What Democracy Cannot Give

“Who is this King of glory?”   Psalm 24:8

King of Glory – The contemporary endorsement of democratic republics has an unsettling corollary.  It alters our appreciation of the hierarchy of authority and our perspective on dependence as an essential element of living.  As a result, we are hard pressed to see the world through the eyes of the ancient near East.  We assume that God favors the democratic system with its emphasis on individual freedoms and the will of the people.  Nothing could be further from the truth!  God is not the President of heaven.  He is the King of Glory.  The difference between these two views is enormous.

For most of the history of humanity, men lived under the rule of kings (or the equivalent of kings).  Our contemporary “experiment in democracy” is merely a blip on the scale of political history.  As noble as this experiment might be, it contains its own fatal flaw – a flaw that we are just beginning to see materialize.  Democracy is based on the Greek ideal of individual rights.  Our constitution endorses this view of inalienable rights.  This ideal is both its triumph and its downfall, for as men come to believe that they are entitled to rights simply because they are alive, they come to believe that whatever they wish for themselves should be the law of the land.  In other words, men begin to think that their personal desires are their rights.  When the majority of the people finally adopt this view, society collapses into personal power plays.  We are experiencing just the tip of the iceberg of this deadly consequence.  And it all comes about because we no longer live under a king.

The king was the absolute ruler of his people.  His word was law.  There were no elections, no courts of appeal, no civil liberty unions, no political legislators.  My life and your life depended entirely on the will of the king.  His subjects honored him and held him in great respect.  Why?  Because he was the shepherd for his people.  He was responsible to God for the protection and provision of his subjects.   He was God’s vice-regent.
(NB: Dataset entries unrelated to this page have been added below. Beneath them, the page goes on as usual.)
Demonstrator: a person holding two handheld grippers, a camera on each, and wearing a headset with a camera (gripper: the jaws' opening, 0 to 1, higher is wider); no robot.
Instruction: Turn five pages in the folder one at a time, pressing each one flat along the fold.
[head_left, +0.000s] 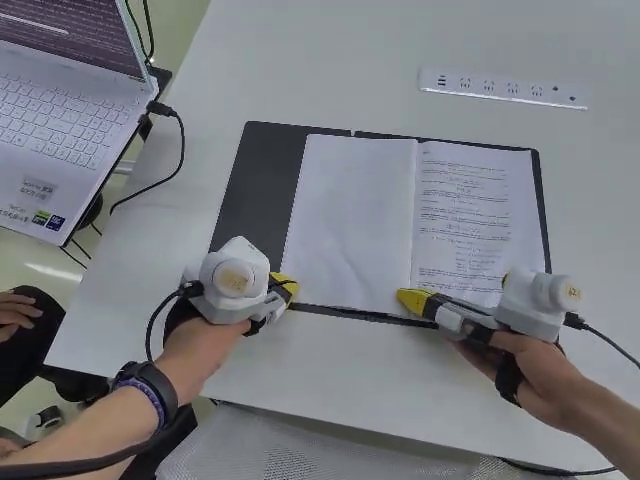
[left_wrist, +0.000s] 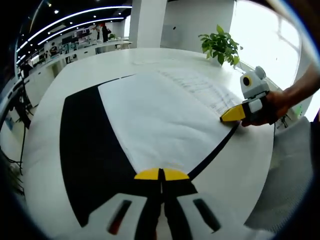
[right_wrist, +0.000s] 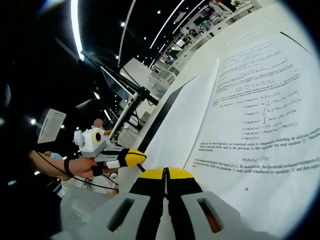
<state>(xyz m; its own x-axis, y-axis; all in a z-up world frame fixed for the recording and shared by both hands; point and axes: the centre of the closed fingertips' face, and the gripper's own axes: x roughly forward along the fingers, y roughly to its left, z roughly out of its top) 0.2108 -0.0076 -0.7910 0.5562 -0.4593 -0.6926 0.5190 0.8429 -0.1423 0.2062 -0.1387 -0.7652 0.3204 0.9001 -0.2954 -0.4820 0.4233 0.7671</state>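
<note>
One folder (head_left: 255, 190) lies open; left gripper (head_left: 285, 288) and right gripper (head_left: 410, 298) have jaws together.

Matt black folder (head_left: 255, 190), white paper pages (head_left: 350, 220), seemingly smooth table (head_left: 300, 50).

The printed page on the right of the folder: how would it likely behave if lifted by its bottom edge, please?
The printed page is thin paper lying flat, so probably light and floppy, sagging when lifted. Held at the fold of the folder, it would likely swing over, not slide.
</note>
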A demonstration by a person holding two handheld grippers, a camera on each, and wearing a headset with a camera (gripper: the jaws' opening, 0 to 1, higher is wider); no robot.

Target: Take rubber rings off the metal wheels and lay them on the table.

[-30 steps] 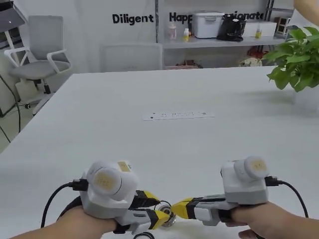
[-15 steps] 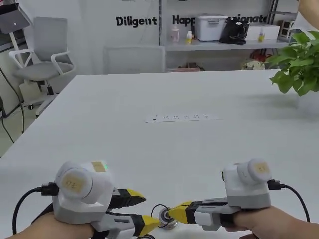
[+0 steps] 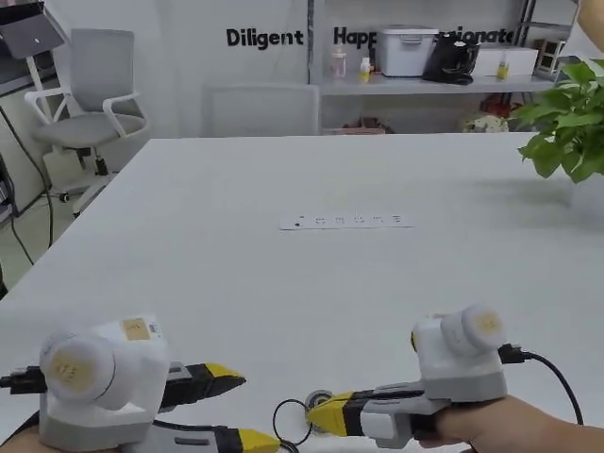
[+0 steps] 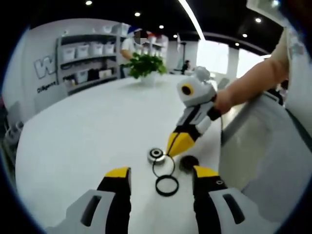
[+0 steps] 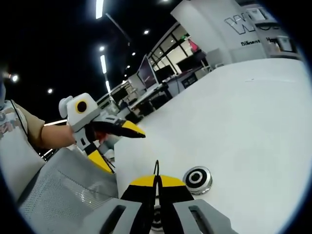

When David calls God the melek hakkavod (king of glory), he speaks a language that everyone in the kingdom of Israel understood intimately.  God was the King of the king.  The king ruled only because God allowed him to rule and ultimately all the subjects of the kingdom were dependent on God’s gracious favor for their very existence.  Personal rights?  No way.  The citizen of the kingdom served the king, not himself.  His life belonged to the ruler, not to his own plans and desires.

Our system of government removes us from one of the most important dimensions of God’s reign.  In order to be a part of God’s kingdom, we must re-orient our thinking.  Unless we do, we will not understand why God is the King of glory.  When you become a citizen of God’s kingdom, you come under the rule of the King.  Act accordingly.